▶ [Task directions] Each line below from the one containing "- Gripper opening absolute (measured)" through the one containing "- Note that" is to be given again exactly, and no line outside that span.

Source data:
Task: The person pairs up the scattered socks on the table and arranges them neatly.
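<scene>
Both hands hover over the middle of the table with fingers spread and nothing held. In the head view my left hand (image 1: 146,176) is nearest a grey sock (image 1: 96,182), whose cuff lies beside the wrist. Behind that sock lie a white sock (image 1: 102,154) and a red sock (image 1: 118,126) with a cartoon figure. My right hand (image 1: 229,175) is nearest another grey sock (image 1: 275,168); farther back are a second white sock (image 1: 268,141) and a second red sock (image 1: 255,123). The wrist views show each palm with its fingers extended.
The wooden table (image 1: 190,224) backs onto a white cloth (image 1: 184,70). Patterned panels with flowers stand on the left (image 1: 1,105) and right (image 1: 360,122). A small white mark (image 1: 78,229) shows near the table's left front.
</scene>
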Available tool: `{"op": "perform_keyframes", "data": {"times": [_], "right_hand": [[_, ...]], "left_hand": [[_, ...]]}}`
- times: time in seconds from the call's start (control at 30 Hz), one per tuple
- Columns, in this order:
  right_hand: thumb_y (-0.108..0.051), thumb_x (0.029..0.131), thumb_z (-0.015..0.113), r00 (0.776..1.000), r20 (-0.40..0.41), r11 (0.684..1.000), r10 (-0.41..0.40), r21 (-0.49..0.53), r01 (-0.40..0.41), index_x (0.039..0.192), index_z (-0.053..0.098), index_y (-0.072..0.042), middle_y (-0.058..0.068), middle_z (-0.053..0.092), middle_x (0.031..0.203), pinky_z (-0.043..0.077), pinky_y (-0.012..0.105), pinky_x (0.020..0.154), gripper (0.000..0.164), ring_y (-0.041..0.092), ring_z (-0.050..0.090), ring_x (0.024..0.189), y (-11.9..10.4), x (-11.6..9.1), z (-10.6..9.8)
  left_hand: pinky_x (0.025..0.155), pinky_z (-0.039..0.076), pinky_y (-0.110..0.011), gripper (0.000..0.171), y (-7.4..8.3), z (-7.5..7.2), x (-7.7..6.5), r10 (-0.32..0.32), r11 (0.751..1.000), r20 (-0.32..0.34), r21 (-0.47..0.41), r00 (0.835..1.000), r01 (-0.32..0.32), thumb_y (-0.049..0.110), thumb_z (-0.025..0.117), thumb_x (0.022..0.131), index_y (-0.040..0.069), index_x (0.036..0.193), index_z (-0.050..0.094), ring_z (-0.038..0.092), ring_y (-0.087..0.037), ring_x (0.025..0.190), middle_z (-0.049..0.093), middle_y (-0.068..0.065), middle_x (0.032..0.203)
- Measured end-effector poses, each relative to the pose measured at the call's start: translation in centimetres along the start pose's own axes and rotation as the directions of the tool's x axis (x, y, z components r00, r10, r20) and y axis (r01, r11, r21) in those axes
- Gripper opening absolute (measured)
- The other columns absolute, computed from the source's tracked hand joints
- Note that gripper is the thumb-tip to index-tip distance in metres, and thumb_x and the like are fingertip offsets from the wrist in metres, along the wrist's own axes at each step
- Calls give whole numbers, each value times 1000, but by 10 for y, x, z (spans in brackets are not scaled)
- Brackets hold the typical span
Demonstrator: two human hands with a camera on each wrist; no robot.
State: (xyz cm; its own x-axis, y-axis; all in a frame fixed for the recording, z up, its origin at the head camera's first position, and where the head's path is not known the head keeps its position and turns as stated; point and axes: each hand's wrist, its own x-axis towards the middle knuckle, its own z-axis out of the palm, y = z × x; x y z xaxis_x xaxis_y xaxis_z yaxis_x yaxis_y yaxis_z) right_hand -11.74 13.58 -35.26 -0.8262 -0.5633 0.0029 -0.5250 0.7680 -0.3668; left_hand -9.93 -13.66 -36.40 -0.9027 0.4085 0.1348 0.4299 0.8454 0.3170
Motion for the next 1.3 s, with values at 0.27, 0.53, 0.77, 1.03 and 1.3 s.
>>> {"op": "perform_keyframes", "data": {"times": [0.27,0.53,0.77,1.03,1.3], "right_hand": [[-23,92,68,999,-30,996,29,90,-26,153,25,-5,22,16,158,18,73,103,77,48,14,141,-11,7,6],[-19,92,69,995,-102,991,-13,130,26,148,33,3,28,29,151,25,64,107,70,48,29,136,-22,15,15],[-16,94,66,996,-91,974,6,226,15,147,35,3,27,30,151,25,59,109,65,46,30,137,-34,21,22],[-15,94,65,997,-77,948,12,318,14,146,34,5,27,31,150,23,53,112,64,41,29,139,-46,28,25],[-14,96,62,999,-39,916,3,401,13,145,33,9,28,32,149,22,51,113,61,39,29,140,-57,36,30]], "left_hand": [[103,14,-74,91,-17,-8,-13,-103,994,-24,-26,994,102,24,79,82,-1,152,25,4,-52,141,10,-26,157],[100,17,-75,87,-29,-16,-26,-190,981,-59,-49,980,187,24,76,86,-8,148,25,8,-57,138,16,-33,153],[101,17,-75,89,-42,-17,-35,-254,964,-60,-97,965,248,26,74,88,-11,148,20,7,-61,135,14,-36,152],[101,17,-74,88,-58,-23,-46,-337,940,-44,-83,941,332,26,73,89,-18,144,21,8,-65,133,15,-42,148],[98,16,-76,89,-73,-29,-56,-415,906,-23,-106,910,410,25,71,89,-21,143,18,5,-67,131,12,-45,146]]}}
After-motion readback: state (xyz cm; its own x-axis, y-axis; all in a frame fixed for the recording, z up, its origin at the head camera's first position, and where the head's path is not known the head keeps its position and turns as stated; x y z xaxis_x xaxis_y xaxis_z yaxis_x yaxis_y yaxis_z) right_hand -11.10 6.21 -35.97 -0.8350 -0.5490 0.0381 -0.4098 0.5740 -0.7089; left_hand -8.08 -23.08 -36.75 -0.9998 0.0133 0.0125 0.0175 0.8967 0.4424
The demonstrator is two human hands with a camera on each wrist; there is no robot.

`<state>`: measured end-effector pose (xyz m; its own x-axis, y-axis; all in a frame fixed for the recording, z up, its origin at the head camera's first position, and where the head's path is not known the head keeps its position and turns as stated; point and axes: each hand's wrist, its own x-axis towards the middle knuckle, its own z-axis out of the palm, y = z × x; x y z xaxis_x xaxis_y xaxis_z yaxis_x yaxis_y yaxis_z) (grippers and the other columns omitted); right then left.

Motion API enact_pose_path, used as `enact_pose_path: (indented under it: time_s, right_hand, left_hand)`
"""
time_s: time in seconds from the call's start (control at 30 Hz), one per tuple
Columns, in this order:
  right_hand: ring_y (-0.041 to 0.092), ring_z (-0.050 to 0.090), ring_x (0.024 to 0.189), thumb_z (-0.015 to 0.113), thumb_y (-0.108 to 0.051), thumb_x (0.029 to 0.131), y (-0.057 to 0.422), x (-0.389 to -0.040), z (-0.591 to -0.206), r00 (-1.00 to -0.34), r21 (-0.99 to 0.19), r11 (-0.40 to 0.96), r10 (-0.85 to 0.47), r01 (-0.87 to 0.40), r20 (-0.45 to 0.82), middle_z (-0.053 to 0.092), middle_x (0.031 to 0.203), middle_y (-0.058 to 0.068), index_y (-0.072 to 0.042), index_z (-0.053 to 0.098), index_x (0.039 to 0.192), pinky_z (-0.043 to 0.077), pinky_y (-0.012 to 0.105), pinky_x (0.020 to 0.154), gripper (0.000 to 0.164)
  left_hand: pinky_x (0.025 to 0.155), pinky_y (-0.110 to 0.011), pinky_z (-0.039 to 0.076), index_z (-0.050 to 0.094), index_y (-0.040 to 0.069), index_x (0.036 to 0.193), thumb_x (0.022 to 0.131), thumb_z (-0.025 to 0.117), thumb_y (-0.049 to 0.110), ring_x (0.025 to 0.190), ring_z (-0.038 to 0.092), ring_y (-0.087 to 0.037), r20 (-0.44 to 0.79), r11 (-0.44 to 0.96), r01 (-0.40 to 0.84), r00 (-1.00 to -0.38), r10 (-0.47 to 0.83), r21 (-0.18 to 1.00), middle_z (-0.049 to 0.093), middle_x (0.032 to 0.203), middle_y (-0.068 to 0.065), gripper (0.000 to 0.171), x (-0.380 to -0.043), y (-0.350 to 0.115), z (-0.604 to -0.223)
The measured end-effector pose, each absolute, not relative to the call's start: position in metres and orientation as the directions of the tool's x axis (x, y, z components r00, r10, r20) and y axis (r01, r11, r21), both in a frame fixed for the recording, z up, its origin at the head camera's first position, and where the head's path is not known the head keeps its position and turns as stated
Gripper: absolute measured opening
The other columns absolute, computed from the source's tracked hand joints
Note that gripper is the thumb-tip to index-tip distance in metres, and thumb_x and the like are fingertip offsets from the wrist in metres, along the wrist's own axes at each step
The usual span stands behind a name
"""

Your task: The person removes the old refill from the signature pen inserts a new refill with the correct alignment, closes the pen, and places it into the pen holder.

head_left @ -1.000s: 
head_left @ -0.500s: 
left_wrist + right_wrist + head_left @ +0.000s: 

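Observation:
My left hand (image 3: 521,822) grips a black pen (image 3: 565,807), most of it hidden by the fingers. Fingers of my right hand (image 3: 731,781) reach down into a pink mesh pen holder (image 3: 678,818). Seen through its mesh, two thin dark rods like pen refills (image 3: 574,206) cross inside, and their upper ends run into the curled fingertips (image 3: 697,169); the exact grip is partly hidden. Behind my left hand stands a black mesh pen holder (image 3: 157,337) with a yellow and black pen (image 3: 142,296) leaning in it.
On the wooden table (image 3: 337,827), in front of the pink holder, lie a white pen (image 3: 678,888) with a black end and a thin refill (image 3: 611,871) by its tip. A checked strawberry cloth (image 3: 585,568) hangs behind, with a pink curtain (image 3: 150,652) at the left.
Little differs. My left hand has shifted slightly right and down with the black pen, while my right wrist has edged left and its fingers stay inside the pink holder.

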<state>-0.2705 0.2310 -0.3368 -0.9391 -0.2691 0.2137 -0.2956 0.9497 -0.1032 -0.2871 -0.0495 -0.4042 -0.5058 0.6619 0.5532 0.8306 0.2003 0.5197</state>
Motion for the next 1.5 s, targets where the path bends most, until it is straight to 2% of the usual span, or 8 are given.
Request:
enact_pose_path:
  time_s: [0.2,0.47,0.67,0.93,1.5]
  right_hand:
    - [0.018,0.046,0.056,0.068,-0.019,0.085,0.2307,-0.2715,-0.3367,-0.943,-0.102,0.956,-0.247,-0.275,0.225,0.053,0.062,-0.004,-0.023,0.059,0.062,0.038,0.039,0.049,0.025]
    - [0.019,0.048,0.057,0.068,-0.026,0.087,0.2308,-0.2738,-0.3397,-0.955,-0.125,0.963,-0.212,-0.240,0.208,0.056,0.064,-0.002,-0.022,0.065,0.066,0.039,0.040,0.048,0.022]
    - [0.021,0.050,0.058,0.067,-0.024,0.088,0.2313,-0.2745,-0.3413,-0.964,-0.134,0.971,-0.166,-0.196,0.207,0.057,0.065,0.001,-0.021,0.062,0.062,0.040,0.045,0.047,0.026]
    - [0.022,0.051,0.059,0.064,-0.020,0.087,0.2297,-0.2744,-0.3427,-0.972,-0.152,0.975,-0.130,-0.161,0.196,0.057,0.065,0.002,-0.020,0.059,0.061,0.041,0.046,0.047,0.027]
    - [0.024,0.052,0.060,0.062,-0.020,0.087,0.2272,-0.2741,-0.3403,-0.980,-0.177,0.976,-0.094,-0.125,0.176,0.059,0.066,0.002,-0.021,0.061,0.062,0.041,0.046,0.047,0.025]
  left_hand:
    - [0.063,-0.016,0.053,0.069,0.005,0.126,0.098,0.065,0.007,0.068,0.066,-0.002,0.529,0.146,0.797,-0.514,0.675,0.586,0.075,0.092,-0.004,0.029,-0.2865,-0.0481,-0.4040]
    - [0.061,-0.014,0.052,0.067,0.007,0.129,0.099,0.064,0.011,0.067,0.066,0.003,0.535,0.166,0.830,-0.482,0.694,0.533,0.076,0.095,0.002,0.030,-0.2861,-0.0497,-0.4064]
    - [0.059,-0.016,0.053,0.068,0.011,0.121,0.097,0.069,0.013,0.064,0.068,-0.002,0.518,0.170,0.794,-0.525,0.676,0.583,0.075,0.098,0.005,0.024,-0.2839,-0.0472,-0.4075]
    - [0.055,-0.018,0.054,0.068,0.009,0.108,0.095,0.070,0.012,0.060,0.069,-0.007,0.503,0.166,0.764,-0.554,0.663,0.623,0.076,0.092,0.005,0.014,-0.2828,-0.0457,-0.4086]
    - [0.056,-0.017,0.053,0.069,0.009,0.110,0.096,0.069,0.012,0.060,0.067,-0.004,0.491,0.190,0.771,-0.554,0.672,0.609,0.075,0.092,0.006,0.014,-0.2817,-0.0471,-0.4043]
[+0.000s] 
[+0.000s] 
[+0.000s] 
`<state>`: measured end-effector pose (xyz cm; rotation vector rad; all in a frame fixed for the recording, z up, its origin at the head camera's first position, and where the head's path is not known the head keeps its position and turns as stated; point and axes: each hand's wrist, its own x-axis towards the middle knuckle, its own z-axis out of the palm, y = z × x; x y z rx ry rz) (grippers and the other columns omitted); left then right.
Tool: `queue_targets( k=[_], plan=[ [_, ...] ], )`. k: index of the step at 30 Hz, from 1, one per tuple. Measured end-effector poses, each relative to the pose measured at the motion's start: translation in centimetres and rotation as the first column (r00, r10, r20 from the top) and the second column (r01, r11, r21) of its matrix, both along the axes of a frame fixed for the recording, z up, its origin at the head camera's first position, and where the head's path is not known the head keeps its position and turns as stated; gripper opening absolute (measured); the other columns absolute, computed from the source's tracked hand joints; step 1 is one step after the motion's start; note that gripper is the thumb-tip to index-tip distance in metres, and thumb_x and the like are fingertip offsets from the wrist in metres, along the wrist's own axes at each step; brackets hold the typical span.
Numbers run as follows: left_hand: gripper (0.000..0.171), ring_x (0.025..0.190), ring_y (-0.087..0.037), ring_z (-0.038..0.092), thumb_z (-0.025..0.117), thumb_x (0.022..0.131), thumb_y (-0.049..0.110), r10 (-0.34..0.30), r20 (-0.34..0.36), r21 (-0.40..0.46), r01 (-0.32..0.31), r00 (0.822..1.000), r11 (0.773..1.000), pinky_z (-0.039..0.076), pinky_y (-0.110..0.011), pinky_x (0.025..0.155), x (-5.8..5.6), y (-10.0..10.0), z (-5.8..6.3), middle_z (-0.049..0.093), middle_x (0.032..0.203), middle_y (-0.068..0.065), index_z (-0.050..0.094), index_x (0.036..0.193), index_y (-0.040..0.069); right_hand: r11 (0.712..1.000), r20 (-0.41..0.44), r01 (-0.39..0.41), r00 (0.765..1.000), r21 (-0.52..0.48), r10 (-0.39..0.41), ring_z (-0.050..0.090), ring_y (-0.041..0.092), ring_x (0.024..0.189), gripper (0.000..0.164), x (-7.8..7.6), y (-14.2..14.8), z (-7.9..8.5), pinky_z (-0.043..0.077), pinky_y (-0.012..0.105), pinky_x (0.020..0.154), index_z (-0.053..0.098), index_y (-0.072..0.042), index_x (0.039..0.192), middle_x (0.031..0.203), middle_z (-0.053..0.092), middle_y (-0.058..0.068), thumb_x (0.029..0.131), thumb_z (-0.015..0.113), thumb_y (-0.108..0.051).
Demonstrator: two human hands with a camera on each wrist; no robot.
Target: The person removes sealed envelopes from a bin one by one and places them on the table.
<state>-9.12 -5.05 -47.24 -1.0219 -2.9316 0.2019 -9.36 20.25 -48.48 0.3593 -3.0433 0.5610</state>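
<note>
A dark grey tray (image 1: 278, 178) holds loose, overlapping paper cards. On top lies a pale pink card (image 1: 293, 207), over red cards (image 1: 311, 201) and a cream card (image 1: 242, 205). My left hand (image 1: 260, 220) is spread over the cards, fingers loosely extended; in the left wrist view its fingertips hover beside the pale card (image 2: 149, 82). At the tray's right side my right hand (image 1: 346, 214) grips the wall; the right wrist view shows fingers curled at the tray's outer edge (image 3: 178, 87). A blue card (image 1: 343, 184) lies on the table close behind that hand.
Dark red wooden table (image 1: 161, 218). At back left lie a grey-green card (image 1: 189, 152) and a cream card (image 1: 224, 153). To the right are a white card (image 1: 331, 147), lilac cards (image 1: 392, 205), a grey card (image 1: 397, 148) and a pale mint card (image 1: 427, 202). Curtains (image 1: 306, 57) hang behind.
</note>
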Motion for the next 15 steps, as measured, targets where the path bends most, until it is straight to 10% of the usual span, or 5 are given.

▶ [Reply to the task]
- Gripper opening absolute (measured)
- The other columns absolute, computed from the source's tracked hand joints
- Note that gripper is the thumb-tip to index-tip distance in metres, and thumb_x and the like are fingertip offsets from the wrist in metres, along the wrist's own axes at each step

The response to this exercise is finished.